Drug-resistant TB is emerging in many parts of the world; however, characterization of these strains remains incomplete. In order to understand resistance mechanisms, guide clinical treatment, and develop public health interventions geographically diverse population studies are needed to identify phenotypic/genotypic resistance to first- and second-line drugs. Use of inappropriate or intermittent TB therapeutic measures may lead to the emergence of new resistant strains and challenge effective therapy. Therefore, timely gene sequencing will allow identification of new TB mutations, optimize effective treatment regimens, and ultimately support new drug development.
Political unrest, war, poverty, and famine will continue to lead to migration of refugees and immigrants from TB-endemic areas into the USA. Effective clinical treatment and public health control of TB will require identification of the emerging new mutations and drug-resistant TB strains. The next resistant TB strain may be just one plane journey away.

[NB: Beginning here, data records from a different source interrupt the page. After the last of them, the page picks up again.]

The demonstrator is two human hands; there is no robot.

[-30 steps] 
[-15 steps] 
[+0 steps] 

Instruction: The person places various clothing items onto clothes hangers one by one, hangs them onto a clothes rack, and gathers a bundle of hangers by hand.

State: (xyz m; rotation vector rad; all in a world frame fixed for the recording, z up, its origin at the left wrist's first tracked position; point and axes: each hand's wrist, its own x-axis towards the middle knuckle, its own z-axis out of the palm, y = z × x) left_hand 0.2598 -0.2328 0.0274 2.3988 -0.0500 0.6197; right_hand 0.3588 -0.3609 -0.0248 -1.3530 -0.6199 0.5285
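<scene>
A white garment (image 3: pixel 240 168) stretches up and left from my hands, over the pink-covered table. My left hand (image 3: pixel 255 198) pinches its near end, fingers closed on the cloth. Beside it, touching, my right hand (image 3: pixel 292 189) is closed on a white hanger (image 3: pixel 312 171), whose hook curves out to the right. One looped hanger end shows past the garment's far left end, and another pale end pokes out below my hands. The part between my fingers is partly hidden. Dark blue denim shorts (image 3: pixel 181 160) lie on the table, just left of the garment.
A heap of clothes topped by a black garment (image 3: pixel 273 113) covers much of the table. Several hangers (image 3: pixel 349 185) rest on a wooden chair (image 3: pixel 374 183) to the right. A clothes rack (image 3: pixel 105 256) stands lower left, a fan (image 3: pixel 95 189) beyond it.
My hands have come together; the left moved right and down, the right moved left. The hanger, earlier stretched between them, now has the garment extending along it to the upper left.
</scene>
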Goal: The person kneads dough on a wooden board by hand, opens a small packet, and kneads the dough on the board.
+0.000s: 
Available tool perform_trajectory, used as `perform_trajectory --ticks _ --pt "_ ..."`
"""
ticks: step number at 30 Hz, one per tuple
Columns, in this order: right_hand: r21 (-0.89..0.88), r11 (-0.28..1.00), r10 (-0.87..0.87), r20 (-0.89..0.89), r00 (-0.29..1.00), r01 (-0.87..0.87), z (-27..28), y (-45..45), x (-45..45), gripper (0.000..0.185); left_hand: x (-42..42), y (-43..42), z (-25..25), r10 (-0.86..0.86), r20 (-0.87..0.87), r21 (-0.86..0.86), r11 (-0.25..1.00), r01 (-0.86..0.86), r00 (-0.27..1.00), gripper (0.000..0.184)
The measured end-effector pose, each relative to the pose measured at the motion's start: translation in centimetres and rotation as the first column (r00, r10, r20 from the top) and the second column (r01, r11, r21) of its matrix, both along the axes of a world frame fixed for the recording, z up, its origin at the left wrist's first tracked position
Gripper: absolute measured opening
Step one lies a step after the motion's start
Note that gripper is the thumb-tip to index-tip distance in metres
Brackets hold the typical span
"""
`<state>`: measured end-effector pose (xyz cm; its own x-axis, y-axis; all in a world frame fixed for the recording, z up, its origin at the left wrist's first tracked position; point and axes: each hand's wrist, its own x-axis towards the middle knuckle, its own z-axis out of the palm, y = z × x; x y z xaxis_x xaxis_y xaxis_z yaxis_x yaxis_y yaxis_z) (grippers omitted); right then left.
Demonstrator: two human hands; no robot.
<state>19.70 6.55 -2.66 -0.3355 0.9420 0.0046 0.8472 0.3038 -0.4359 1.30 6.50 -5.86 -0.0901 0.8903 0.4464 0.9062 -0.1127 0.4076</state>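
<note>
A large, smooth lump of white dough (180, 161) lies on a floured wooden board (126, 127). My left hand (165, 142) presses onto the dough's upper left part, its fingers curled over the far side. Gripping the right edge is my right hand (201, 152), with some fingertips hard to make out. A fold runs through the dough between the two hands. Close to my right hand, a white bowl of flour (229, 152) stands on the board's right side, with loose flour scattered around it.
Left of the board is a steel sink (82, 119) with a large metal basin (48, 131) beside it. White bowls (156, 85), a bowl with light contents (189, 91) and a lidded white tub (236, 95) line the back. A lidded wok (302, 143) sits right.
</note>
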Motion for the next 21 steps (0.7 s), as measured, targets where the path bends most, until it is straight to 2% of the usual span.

We acknowledge assistance from Irmine Reitl, Richard Wojciechowski, and David Schmid of the Milwaukee Health Department's Disease Control and Environmental Health (DCEH) unit for TB case investigations. We value the technical assistance from David Griswold, Bradley Krause, and Jose Navidad at the MHD laboratory who carried out the TB culturing and real-time PCR amplifications. We appreciate the Wisconsin State Laboratory of Hygiene and the CDC Mycobacteriology Laboratory Branch for additional confirmatory testing and second-line drug analysis. We also thank Julie Becker of the MHDL for her critical review of the manuscript.
DECLARATION OF INTEREST
Dr Luke T. Daum is the Chief Scientific Officer at Longhorn Vaccines & Diagnostics (San Antonio, TX, USA). His research interests include molecular epidemiology of infectious diseases including M. tuberculosis and influenza virus. Dr Gerald W. Fischer is the CEO and President of Longhorn Vaccines & Diagnostics. His work focuses on diagnostics and vaccines for infectious diseases.